**WORK INSTRUCTION**
Return exactly those lines of the material below that fall between the line holding "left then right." and the line holding "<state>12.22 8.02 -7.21", inclusive.

------------

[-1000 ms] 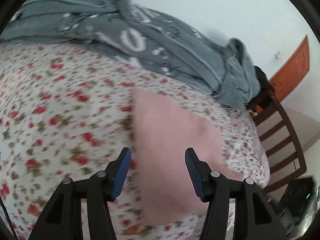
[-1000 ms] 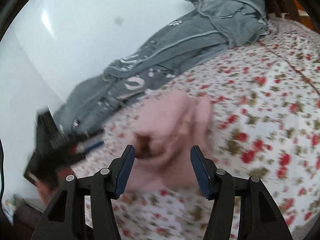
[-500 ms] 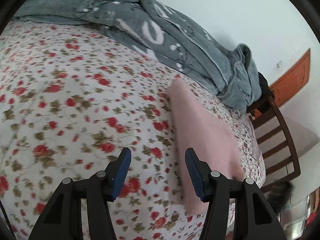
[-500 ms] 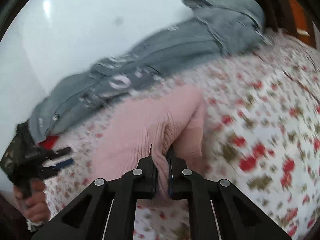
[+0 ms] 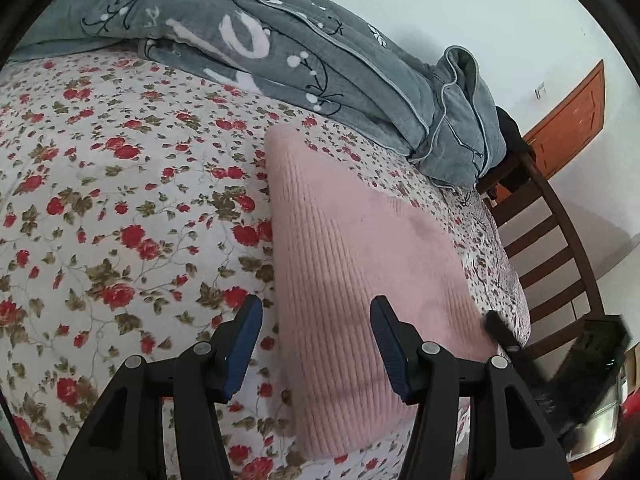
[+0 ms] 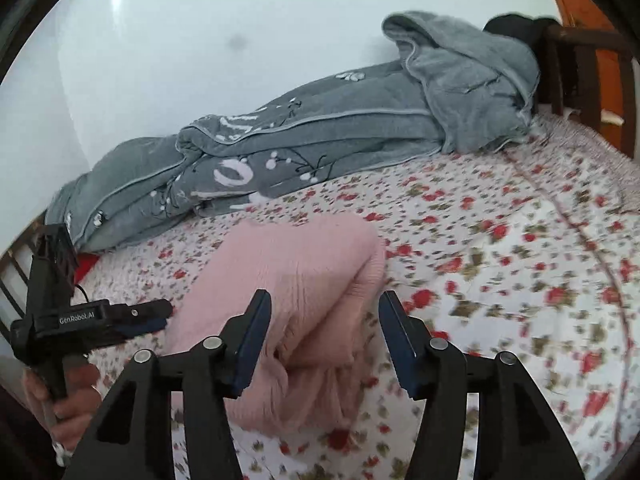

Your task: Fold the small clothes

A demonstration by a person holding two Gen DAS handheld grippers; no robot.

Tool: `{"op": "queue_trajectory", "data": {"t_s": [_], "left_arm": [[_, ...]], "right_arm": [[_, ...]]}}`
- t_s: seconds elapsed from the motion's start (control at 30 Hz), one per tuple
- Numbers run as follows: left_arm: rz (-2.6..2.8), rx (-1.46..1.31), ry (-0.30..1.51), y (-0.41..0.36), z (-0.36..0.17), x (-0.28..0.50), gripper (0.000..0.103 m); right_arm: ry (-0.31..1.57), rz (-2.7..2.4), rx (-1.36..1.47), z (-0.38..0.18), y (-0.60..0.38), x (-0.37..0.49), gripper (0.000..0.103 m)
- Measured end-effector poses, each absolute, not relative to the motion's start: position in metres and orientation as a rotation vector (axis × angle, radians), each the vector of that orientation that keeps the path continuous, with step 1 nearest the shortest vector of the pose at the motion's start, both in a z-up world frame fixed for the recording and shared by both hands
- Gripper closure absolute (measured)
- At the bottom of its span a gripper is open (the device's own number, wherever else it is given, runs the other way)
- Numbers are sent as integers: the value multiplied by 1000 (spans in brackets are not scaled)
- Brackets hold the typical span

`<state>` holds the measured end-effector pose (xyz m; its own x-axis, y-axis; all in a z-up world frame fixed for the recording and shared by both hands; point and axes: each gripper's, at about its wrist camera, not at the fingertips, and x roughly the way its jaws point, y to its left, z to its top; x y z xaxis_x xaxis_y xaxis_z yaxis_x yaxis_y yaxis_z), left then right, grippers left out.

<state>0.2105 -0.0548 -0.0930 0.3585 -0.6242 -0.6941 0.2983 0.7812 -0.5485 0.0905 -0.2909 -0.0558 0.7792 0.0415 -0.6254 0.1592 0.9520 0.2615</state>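
We see the pink sweater (image 5: 360,264) lying folded on the flowery bed sheet (image 5: 120,208), near the gray blanket (image 5: 280,64). Our left claw (image 5: 316,344) is wide open, holding nothing. Only the right view shows the rolled fold of the sweater (image 6: 296,300) and our right claw (image 6: 324,334), also open and empty. The sheet there looks blurry.

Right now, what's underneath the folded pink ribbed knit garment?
The folded pink ribbed knit garment lies on the red-flowered white bedsheet, which shows all around it. Whatever lies directly beneath or within its folds is covered.
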Motion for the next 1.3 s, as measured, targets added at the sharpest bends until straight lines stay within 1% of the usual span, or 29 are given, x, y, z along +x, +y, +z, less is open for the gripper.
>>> {"op": "queue_trajectory", "data": {"t_s": [0.03,0.07,0.1,0.17,0.3,0.4,0.43,0.47,0.5,0.63,0.7,0.77,0.87,1.0,1.07,1.13,1.2,1.27,1.3], "left_arm": [[-611,-355,1044,-54,-93,211,49],[-610,-351,1042,-53,-94,209,49],[-612,-344,1042,-52,-95,208,49],[-616,-320,1041,-51,-97,206,49],[-641,-262,1021,-60,-93,200,49],[-698,-175,991,-75,-89,187,49],[-702,-144,990,-81,-90,184,48],[-696,-111,994,-86,-94,180,44],[-680,-71,1010,-92,-102,177,42],[-701,-75,1063,-87,-116,176,39],[-723,-99,1045,-79,-109,177,39],[-722,-113,1006,-69,-98,179,41],[-705,-164,991,-58,-88,195,42],[-723,-264,1024,-56,-85,225,43],[-722,-290,1044,-61,-88,237,43],[-721,-315,1083,-66,-96,252,43],[-718,-322,1128,-72,-109,263,43],[-731,-339,1168,-78,-125,272,40],[-742,-357,1183,-80,-132,275,39]], "right_arm": [[687,-99,252,-68,-287,96,57],[714,-132,203,-79,-283,103,69],[751,-154,168,-91,-281,107,70],[727,-167,173,-101,-283,100,70],[756,-169,145,-86,-284,100,70],[740,-171,135,-77,-286,100,69],[743,-180,106,-81,-284,101,68],[749,-186,87,-86,-283,101,67],[753,-192,78,-91,-283,102,67],[759,-183,84,-92,-287,100,67],[766,-152,131,-85,-293,100,65],[761,-117,167,-75,-301,100,56],[758,-83,224,-65,-313,108,50],[793,-42,348,-66,-331,133,47],[842,6,417,-74,-337,148,43],[913,57,496,-88,-343,164,43],[952,83,535,-100,-345,175,40],[989,80,532,-112,-344,183,30],[1000,83,533,-116,-344,187,29]]}}
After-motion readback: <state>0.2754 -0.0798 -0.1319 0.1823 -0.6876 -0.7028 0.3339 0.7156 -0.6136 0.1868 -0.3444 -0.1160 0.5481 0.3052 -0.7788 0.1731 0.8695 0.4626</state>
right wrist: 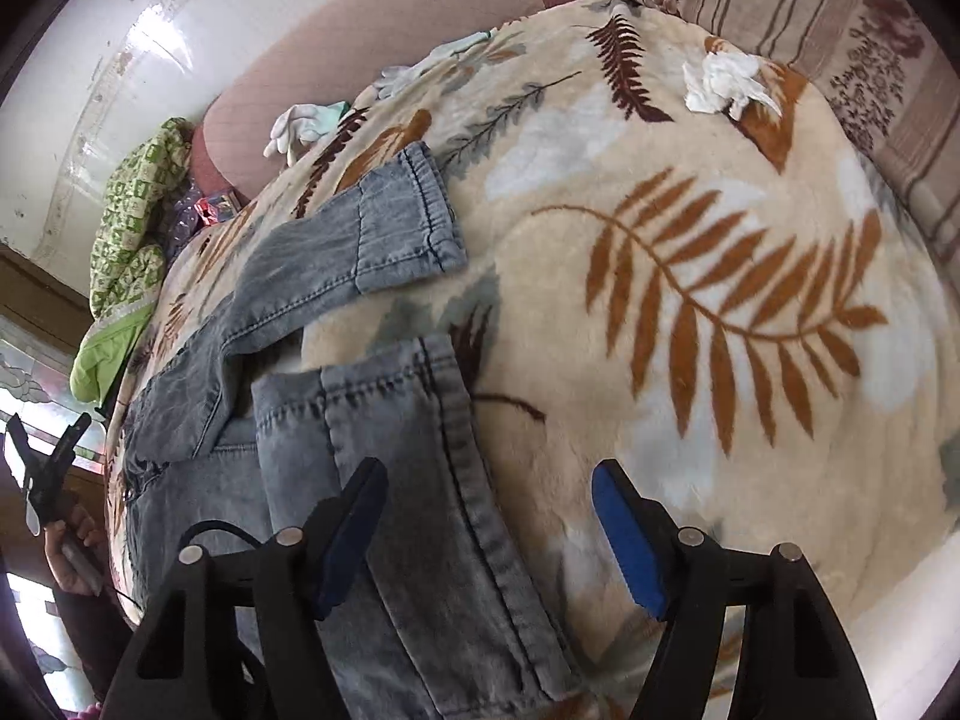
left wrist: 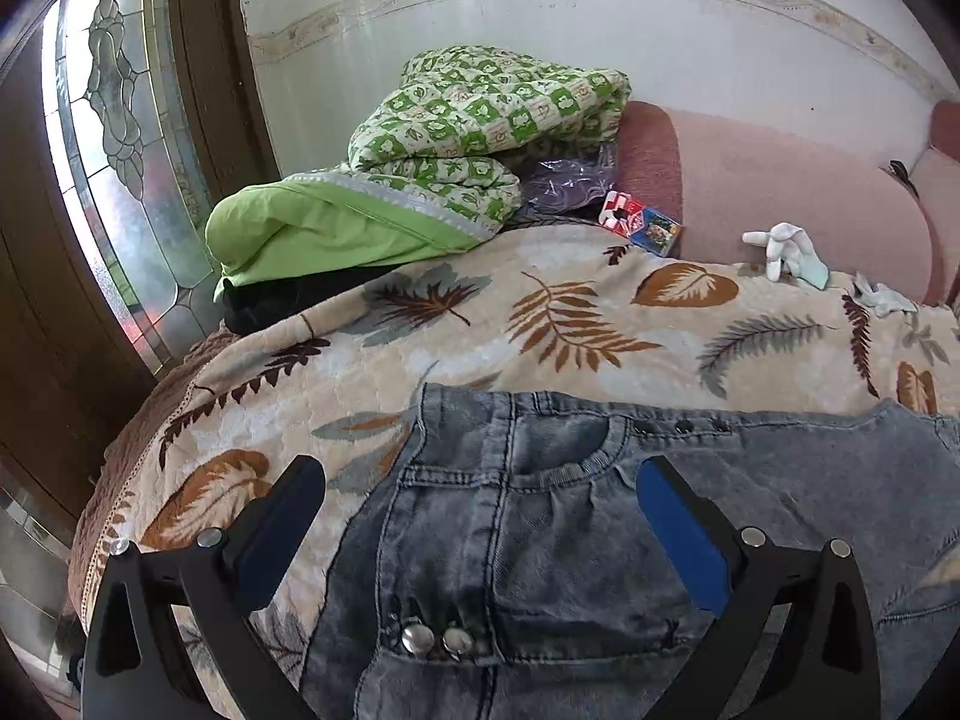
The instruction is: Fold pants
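Note:
Grey-blue denim pants [left wrist: 540,540] lie flat on a leaf-patterned blanket [left wrist: 480,324]. In the left wrist view my left gripper [left wrist: 480,480] is open above the waistband, its jaws to either side of the front pocket and the metal buttons [left wrist: 435,639]. In the right wrist view the two legs [right wrist: 372,240] spread apart. My right gripper [right wrist: 489,480] is open over the hem of the near leg [right wrist: 420,480], one finger above the denim, one above the blanket. The left gripper also shows at the far left of that view [right wrist: 48,468], held in a hand.
A folded green quilt [left wrist: 456,138] and a small colourful box [left wrist: 642,225] lie at the far end. White gloves [left wrist: 780,252] rest by the pink sofa back [left wrist: 780,180]. A crumpled tissue [right wrist: 726,84] lies on the blanket. A glass door [left wrist: 108,138] stands at left.

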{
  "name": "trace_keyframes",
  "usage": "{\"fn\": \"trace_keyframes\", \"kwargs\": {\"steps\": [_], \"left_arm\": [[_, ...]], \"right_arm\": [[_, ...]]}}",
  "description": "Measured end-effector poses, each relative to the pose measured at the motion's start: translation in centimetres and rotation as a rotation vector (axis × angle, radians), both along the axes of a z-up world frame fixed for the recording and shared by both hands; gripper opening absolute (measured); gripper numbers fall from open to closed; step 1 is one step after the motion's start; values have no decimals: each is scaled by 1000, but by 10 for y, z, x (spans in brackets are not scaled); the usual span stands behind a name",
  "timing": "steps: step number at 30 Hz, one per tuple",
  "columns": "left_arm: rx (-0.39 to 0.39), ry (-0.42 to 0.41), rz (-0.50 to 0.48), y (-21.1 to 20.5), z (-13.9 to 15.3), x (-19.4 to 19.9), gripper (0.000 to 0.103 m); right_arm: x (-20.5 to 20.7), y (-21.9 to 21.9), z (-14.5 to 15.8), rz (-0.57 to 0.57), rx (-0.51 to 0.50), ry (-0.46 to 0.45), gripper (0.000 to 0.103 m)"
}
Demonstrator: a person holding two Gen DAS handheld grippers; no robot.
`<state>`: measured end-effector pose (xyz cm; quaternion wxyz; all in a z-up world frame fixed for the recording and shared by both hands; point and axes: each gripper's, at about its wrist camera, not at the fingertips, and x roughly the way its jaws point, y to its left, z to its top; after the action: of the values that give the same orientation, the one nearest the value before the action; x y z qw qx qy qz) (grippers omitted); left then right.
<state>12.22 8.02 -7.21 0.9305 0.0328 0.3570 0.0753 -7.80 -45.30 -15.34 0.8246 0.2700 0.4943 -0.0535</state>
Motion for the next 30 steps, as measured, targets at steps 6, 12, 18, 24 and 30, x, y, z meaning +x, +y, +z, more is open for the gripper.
{"fn": "trace_keyframes", "kwargs": {"steps": [6, 12, 18, 24, 30], "left_arm": [[27, 0, -35, -14, -7, -18, 103], [23, -11, 0, -1, -9, -19, 103], [40, -11, 30, 10, -13, -16, 103], [60, -23, 60, 13, -11, -14, 103], [69, -19, 95, 26, -10, -9, 103]], "right_arm": [[-5, 23, -23, 35, -26, 41, 73], [1, 63, -17, 133, -226, 118, 34], [-7, 73, -1, 84, -397, 139, 12], [-23, 56, 16, -18, -457, 142, 11], [-15, 13, 2, -119, -226, 158, 15]]}}
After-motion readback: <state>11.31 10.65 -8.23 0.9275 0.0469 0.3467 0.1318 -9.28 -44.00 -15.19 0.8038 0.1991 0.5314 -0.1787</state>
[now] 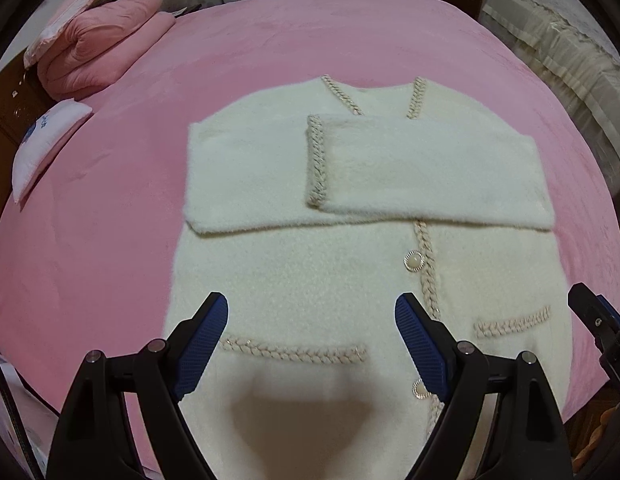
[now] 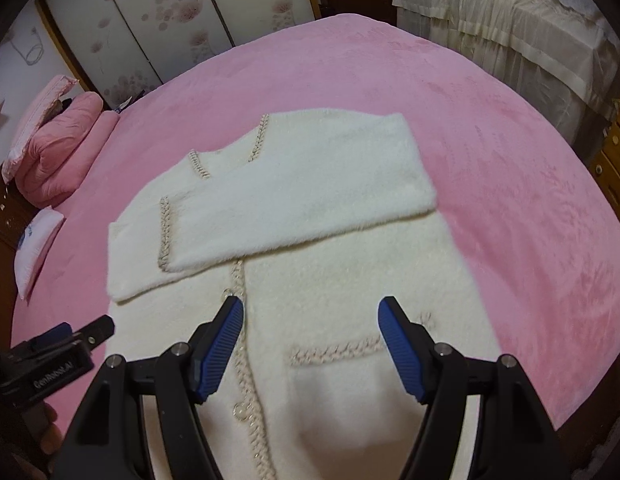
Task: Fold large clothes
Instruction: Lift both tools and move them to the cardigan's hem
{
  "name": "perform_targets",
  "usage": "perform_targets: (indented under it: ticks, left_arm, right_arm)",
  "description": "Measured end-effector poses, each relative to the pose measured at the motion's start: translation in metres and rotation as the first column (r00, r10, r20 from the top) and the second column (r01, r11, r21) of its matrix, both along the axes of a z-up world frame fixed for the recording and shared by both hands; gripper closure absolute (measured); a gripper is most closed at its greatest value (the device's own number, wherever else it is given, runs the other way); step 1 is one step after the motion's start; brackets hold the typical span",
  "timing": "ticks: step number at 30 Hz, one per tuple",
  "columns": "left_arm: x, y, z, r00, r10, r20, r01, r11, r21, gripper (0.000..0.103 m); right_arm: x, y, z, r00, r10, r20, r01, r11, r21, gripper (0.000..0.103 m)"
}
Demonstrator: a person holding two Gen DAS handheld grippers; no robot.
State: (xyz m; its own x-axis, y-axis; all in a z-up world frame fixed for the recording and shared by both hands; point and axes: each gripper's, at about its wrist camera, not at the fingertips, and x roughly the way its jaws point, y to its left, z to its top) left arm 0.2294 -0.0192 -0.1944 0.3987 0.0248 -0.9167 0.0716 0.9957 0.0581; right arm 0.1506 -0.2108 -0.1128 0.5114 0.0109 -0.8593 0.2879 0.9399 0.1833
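A fluffy cream cardigan (image 1: 310, 272) with braided beige trim and pearl buttons lies flat, front up, on the pink bed cover (image 1: 229, 52). Both sleeves are folded across its chest, the right one on top. It also shows in the right wrist view (image 2: 310, 200). My left gripper (image 1: 312, 316) is open and empty, hovering over the lower left pocket near the hem. My right gripper (image 2: 311, 316) is open and empty, over the lower right pocket; it shows at the right edge of the left wrist view (image 1: 598, 320). The left gripper shows at the left edge of the right wrist view (image 2: 81, 332).
A folded pink quilt and pillow (image 1: 97, 40) and a small white pillow (image 1: 45, 140) lie at the bed's left side. A cream lace-covered piece of furniture (image 2: 510, 28) stands beyond the bed at right. Floral sliding doors (image 2: 169, 20) stand behind. Wooden drawers (image 2: 618, 152) are at far right.
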Motion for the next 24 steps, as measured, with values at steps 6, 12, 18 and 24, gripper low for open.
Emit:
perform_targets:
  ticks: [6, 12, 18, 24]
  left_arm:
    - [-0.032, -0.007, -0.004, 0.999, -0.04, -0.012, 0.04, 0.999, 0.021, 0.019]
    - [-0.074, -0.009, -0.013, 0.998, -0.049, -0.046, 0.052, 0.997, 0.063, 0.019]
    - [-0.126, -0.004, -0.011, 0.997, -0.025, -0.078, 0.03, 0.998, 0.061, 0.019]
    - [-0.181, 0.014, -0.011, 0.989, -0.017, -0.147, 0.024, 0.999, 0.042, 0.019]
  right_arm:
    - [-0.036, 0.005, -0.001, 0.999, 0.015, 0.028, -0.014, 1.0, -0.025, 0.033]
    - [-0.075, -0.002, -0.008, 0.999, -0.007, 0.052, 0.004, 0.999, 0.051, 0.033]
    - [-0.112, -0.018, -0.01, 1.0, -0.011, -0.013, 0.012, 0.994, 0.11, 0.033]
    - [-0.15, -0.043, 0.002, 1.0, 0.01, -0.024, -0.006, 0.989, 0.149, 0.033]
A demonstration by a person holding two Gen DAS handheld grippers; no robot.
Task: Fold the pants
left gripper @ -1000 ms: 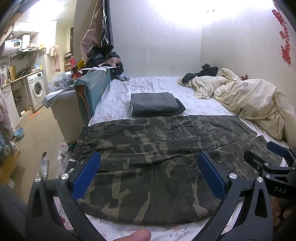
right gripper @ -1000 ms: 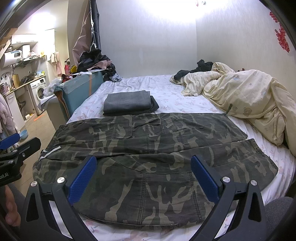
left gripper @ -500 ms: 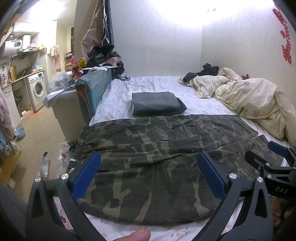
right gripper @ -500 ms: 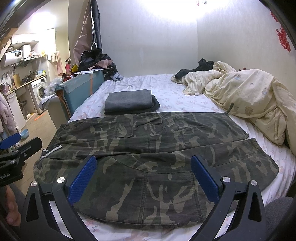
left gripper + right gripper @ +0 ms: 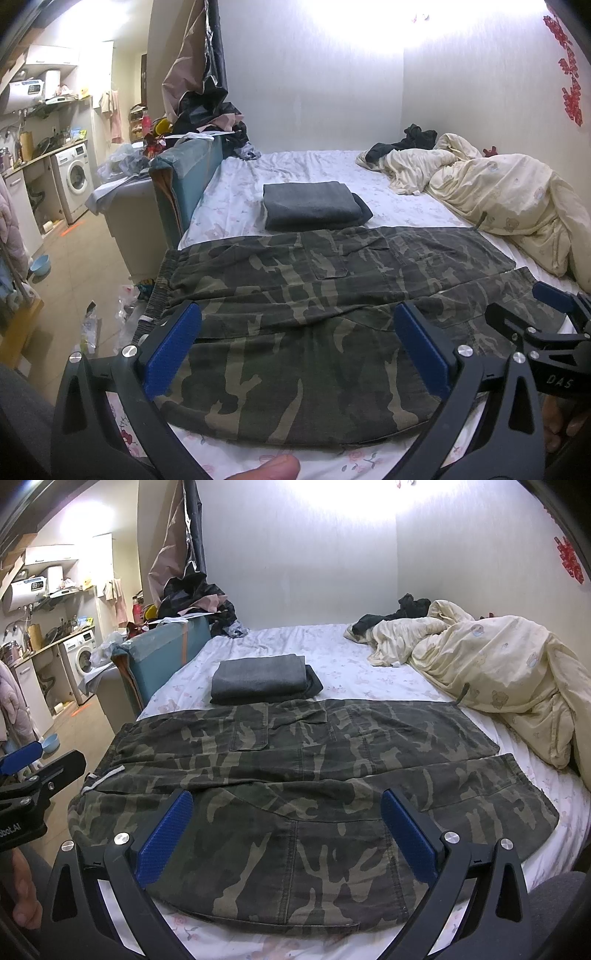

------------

**TASK RESULT**
`<state>`: measured end-effector pose (xyz cm; quaternion wxyz; all in a z-up world frame fixed for the recording and shared by both hands; point and axes: each gripper's, at about its wrist camera, not at the fingertips, and x roughly the way its jaws point, y to its left, z to its top; after the action: of the values that give the same orientation, the one nearest the value before the action; x y z qw qx qy qz) (grippers omitted); left then right.
<state>12.22 8.02 -7.21 0.9305 0.0328 0.3570 0.0753 -7.80 -45.30 -15.34 0.8246 0.2700 0.4943 -0.0535</state>

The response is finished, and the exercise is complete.